#### [ABOUT THIS EXERCISE]
Find the line with "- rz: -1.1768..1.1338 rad" and the line with "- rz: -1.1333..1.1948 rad" in the entries below; output exactly those two lines, every line between them, and no others.

#### [Stored data]
*****

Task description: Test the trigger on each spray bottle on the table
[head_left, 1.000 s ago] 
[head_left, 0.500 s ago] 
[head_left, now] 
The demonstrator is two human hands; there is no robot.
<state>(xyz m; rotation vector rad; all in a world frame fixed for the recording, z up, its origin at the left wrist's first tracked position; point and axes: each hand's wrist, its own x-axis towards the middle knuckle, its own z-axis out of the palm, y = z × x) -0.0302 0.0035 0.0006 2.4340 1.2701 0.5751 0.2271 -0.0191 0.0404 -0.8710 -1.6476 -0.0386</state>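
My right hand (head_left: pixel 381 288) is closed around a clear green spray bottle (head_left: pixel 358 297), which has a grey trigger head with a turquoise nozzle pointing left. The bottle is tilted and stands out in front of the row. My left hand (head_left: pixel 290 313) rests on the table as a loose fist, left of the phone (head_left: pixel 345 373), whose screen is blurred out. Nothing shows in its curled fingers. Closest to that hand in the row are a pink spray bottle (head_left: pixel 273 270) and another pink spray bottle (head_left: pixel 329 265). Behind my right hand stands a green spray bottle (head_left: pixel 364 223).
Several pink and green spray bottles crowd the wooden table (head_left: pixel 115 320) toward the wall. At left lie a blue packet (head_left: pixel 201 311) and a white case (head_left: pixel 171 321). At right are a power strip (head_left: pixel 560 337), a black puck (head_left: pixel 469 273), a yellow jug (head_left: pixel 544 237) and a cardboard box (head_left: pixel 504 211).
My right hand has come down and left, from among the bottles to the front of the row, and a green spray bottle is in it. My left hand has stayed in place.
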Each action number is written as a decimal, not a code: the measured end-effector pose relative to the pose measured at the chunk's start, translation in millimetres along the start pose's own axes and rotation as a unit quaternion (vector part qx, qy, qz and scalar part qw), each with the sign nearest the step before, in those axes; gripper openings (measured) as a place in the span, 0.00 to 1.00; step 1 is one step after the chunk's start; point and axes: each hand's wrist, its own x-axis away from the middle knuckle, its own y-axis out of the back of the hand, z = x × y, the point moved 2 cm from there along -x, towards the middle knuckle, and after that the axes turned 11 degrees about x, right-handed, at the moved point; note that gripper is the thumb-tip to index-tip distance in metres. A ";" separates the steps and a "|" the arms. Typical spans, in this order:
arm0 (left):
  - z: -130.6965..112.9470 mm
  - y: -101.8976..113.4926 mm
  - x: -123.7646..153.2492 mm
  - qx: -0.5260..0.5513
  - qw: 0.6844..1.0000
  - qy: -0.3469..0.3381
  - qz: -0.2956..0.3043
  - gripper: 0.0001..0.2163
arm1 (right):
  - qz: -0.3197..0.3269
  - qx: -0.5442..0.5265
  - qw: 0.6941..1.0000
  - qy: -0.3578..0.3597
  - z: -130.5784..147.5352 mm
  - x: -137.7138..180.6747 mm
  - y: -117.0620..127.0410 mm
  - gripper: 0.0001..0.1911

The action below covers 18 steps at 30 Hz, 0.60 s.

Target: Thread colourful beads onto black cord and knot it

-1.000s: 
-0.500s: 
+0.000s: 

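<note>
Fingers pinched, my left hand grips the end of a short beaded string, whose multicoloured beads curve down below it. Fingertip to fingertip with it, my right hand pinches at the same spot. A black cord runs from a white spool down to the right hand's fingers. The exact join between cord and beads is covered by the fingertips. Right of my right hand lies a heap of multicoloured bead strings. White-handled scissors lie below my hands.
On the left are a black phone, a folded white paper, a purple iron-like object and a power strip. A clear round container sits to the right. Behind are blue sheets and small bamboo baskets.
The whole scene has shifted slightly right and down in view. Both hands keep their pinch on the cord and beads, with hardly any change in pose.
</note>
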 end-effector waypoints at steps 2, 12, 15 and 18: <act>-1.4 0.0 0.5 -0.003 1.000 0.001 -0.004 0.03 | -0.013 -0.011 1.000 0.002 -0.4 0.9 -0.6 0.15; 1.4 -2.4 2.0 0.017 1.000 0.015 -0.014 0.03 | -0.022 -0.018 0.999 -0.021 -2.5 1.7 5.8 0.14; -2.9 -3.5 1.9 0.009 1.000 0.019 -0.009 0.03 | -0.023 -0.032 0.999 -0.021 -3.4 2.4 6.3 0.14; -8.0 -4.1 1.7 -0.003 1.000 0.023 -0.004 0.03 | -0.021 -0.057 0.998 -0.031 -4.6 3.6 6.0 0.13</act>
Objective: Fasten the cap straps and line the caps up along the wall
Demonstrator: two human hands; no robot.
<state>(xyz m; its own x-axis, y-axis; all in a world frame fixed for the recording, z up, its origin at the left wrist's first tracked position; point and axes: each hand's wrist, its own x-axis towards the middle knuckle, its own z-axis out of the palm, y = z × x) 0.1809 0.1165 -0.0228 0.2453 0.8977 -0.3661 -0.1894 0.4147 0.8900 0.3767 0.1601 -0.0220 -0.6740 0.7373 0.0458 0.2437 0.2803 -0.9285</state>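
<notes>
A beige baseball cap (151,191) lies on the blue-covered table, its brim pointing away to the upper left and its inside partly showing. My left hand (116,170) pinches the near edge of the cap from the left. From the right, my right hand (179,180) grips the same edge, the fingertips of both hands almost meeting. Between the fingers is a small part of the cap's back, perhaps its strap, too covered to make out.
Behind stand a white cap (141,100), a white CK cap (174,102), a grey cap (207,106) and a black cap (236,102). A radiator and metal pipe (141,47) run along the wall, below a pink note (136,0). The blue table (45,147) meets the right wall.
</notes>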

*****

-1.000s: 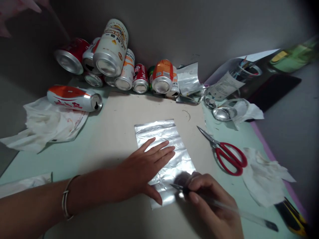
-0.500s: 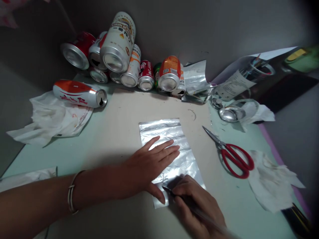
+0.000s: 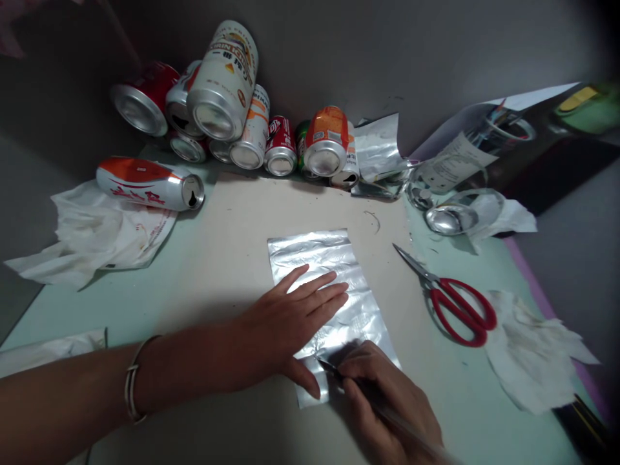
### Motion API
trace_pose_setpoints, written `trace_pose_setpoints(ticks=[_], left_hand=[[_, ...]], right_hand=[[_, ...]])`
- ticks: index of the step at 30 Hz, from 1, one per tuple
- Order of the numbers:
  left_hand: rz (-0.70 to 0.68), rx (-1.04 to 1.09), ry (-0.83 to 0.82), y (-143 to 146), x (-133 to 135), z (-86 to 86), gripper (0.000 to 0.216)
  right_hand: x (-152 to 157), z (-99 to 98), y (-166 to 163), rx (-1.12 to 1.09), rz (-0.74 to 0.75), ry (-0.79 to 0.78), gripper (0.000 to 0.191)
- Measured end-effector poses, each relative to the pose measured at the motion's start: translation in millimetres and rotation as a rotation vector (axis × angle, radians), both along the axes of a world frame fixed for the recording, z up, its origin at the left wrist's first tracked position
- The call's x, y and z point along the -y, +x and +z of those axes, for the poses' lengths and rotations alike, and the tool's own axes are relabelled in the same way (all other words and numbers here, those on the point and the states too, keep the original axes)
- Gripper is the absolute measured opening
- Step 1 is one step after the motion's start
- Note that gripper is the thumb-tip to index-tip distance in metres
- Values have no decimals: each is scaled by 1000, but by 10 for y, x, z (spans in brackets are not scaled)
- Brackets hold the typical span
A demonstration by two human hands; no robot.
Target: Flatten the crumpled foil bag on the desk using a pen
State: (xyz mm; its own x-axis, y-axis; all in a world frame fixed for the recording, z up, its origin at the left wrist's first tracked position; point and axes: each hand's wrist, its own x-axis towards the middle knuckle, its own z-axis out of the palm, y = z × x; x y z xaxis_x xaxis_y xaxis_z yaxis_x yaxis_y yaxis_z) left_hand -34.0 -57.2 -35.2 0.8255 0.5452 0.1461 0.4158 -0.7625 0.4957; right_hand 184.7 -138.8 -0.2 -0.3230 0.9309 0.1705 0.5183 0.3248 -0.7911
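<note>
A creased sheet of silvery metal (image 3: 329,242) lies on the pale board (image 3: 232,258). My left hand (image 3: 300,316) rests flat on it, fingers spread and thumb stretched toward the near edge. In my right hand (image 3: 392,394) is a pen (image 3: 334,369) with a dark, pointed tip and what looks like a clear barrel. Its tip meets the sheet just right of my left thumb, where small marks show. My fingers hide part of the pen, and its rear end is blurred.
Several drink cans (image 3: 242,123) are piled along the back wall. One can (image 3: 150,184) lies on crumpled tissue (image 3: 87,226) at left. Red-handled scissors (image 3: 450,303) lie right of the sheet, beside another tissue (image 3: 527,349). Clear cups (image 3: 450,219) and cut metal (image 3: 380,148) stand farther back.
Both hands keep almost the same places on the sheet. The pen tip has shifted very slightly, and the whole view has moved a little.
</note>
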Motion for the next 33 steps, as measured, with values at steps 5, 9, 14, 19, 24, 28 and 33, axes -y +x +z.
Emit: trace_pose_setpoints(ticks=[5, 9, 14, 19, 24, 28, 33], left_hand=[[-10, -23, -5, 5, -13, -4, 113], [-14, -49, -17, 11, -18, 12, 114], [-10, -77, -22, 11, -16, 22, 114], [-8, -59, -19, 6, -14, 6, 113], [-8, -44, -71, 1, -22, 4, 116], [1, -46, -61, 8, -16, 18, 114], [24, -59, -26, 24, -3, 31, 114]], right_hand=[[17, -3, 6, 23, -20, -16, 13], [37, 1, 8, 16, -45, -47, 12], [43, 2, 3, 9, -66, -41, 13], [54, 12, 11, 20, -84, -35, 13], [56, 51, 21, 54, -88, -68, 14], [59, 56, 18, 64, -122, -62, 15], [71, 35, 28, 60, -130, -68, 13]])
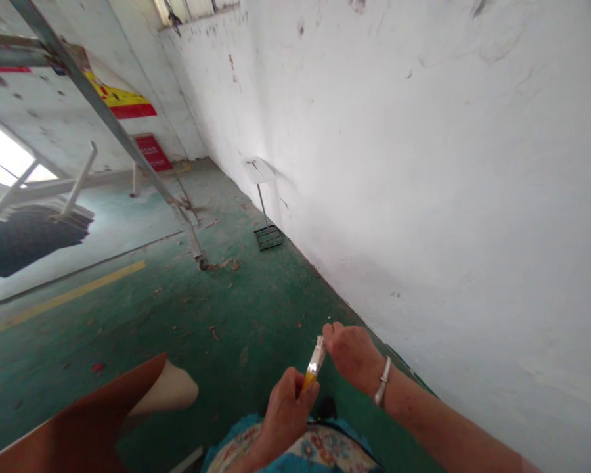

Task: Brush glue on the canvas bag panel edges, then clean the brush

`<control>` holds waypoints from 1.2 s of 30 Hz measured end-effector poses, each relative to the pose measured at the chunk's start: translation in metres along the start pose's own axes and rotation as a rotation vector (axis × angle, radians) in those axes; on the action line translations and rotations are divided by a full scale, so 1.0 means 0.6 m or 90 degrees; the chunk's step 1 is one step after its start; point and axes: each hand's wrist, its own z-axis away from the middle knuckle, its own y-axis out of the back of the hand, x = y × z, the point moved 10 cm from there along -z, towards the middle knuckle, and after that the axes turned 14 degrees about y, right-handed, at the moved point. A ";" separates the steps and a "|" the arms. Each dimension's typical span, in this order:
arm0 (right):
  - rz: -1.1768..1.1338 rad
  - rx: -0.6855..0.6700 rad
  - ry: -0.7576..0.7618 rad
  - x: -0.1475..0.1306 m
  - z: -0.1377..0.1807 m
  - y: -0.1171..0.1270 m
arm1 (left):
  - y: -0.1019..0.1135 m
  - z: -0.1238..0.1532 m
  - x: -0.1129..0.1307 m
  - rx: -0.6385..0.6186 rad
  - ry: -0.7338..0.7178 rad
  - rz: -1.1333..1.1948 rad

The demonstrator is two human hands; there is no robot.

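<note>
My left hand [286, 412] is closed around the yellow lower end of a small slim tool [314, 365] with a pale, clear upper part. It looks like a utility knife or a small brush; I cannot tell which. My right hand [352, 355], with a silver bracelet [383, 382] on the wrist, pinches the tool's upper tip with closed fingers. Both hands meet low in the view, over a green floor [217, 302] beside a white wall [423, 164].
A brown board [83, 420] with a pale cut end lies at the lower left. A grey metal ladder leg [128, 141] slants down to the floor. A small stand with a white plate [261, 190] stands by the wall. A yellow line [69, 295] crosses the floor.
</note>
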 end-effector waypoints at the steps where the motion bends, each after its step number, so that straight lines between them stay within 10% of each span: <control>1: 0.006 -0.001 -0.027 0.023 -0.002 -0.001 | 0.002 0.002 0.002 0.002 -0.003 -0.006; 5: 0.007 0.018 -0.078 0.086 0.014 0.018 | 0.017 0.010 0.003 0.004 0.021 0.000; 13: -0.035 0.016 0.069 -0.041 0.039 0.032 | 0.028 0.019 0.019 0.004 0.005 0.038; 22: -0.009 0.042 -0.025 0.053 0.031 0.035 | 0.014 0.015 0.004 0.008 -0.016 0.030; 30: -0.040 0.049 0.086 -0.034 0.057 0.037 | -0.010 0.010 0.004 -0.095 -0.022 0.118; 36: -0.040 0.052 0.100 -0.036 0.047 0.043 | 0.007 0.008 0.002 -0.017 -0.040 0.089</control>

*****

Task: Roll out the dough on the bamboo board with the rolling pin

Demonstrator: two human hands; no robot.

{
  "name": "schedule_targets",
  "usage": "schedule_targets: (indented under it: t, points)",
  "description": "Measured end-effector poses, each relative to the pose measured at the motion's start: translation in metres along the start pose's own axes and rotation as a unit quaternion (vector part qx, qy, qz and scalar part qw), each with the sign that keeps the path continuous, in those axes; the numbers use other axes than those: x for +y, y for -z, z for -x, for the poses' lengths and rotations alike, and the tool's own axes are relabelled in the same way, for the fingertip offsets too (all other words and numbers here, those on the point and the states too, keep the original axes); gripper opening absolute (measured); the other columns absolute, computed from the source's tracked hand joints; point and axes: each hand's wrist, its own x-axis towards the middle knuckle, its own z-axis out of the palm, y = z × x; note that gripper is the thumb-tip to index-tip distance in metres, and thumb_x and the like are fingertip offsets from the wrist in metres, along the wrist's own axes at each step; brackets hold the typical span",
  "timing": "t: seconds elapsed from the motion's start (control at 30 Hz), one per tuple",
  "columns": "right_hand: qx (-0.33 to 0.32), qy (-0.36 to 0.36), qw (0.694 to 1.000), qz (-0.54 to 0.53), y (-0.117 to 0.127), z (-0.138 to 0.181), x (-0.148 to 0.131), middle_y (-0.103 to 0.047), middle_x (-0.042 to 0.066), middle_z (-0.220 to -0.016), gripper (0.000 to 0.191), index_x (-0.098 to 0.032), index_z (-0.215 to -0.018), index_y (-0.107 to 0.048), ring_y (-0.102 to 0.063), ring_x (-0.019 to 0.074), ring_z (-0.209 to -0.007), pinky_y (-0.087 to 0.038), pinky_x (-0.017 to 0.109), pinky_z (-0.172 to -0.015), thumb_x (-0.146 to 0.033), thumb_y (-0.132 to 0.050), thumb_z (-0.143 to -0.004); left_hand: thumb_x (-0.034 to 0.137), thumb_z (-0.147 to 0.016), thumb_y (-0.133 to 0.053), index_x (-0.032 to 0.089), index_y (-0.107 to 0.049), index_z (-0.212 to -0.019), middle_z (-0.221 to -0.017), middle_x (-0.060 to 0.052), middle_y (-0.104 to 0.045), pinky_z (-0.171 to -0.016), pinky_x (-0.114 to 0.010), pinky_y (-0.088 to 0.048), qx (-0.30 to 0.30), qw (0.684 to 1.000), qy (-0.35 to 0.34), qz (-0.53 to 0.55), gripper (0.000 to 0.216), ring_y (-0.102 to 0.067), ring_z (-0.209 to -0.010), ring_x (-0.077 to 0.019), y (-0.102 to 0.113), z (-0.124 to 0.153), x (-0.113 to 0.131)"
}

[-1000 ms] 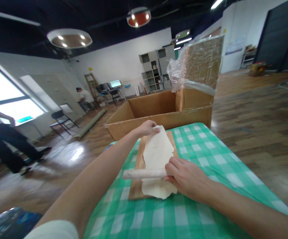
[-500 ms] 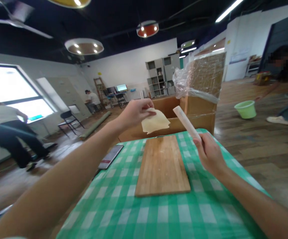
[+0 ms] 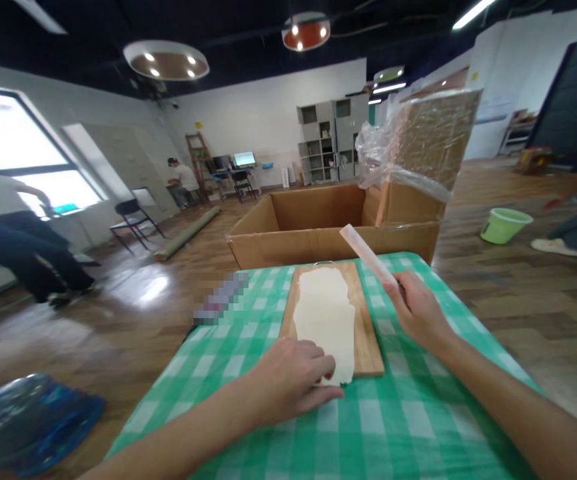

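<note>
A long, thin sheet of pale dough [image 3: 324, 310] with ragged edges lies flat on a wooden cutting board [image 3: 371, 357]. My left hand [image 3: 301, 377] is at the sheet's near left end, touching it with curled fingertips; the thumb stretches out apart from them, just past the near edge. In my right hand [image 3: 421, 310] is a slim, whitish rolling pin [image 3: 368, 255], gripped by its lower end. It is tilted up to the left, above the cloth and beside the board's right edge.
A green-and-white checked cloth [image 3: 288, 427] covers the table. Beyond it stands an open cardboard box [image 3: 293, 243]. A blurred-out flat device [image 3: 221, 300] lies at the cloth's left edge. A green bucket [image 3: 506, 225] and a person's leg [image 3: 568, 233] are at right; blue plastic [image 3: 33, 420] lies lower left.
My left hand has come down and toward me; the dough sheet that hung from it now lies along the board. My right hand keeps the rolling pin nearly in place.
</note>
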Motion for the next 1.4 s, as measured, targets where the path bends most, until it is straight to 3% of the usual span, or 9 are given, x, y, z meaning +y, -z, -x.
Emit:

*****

#### [RESULT OF THIS EXERCISE]
  - rz: -1.1768..1.1338 rad
  - rx: -0.6855..0.6700 rad
  - ry: -0.7576..0.7618 rad
  - x: -0.1475..0.1306 m
  - z: -0.1377..0.1807 m
  - y: -0.1171..0.1270 m
arm1 (left):
  - y: -0.1019..0.1135 m
  - z: -0.1238..0.1532 m
  - x: -0.1129..0.1307 m
  - rx: -0.6385..0.6186 rad
  - ry: -0.7338..0.7178 rad
  - rz: -1.1333..1.1948 rad

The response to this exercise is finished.